| What the exercise asks |
Give back the whole listing exactly, line by line.

┏━━

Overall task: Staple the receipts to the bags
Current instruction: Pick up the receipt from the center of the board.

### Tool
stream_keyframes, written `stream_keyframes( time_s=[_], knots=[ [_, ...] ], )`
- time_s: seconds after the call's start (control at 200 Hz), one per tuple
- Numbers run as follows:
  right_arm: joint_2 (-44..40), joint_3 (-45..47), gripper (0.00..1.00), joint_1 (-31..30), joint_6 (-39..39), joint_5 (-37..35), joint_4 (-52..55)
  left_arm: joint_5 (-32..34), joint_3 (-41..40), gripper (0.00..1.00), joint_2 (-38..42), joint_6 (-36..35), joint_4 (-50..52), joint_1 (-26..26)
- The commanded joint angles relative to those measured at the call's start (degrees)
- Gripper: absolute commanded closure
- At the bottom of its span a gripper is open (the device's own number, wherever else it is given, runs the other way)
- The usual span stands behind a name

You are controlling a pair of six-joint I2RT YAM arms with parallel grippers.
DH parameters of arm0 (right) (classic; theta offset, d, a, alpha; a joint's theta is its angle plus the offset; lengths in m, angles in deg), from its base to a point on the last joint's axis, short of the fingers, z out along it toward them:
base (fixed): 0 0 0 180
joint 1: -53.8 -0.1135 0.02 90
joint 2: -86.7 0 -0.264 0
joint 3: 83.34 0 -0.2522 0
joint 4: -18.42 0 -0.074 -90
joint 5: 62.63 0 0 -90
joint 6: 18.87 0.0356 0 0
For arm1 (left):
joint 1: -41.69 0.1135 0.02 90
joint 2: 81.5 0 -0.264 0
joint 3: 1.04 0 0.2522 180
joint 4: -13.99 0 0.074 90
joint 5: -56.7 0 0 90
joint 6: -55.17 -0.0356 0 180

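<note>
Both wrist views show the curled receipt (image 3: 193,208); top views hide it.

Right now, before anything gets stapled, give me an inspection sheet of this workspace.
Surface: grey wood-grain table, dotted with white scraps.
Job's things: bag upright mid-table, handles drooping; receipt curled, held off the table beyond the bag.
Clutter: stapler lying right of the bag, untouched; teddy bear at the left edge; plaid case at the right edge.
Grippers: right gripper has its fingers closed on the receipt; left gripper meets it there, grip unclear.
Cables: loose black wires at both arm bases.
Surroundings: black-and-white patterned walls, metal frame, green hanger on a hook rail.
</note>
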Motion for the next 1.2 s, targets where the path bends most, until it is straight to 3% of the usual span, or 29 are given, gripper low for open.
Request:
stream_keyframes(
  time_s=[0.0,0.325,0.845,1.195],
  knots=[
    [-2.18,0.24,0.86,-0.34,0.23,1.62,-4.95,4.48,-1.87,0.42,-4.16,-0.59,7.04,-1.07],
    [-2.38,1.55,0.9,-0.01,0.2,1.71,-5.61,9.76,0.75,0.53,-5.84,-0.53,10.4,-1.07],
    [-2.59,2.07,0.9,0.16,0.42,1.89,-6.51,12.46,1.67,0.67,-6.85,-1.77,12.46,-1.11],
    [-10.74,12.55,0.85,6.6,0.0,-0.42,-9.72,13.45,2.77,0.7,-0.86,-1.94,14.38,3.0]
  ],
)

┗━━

| Result below |
Overall task: Staple the receipts to the bags
Current instruction: Pick up the receipt from the center of the board.

### Tool
stream_keyframes, written `stream_keyframes( time_s=[_], knots=[ [_, ...] ], )`
- time_s: seconds after the call's start (control at 200 Hz), one per tuple
- Numbers run as follows:
  right_arm: joint_2 (-44..40), joint_3 (-45..47), gripper (0.00..1.00), joint_1 (-31..30), joint_6 (-39..39), joint_5 (-37..35), joint_4 (-52..55)
  left_arm: joint_5 (-32..34), joint_3 (-41..40), gripper (0.00..1.00), joint_2 (-38..42), joint_6 (-36..35), joint_4 (-50..52), joint_1 (-26..26)
- The commanded joint angles relative to those measured at the call's start (degrees)
- Gripper: absolute commanded closure
- At the bottom of its span a gripper is open (the device's own number, wherever else it is given, runs the other way)
- The usual span stands behind a name

You are controlling a pair of six-joint I2RT YAM arms with parallel grippers.
DH parameters of arm0 (right) (classic; theta offset, d, a, alpha; a joint's theta is its angle plus the offset; lengths in m, angles in deg), from its base to a point on the last joint's axis, short of the fingers, z out along it toward them:
base (fixed): 0 0 0 180
joint 1: -53.8 -0.1135 0.02 90
joint 2: -86.7 0 -0.264 0
joint 3: 83.34 0 -0.2522 0
joint 4: -18.42 0 -0.074 -90
joint 5: 62.63 0 0 -90
joint 6: 18.87 0.0356 0 0
For arm1 (left):
joint 1: -41.69 0.1135 0.02 90
joint 2: 81.5 0 -0.264 0
joint 3: 1.04 0 0.2522 180
joint 4: -13.99 0 0.074 90
joint 5: -56.7 0 0 90
joint 6: -55.17 -0.0356 0 180

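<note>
Both wrist views show the curled receipt (image 3: 193,208); top views hide it.

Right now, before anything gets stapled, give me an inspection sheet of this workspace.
Surface: grey wood-grain table, dotted with white scraps.
Job's things: bag upright mid-table, handles drooping; receipt curled, held off the table beyond the bag.
Clutter: stapler lying right of the bag, untouched; teddy bear at the left edge; plaid case at the right edge.
Grippers: right gripper has its fingers closed on the receipt; left gripper meets it there, grip unclear.
Cables: loose black wires at both arm bases.
Surroundings: black-and-white patterned walls, metal frame, green hanger on a hook rail.
</note>
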Motion for the next 1.2 s, targets where the path bends most, until it is straight to 3% of the usual span, or 29 are given, gripper low for open.
Request:
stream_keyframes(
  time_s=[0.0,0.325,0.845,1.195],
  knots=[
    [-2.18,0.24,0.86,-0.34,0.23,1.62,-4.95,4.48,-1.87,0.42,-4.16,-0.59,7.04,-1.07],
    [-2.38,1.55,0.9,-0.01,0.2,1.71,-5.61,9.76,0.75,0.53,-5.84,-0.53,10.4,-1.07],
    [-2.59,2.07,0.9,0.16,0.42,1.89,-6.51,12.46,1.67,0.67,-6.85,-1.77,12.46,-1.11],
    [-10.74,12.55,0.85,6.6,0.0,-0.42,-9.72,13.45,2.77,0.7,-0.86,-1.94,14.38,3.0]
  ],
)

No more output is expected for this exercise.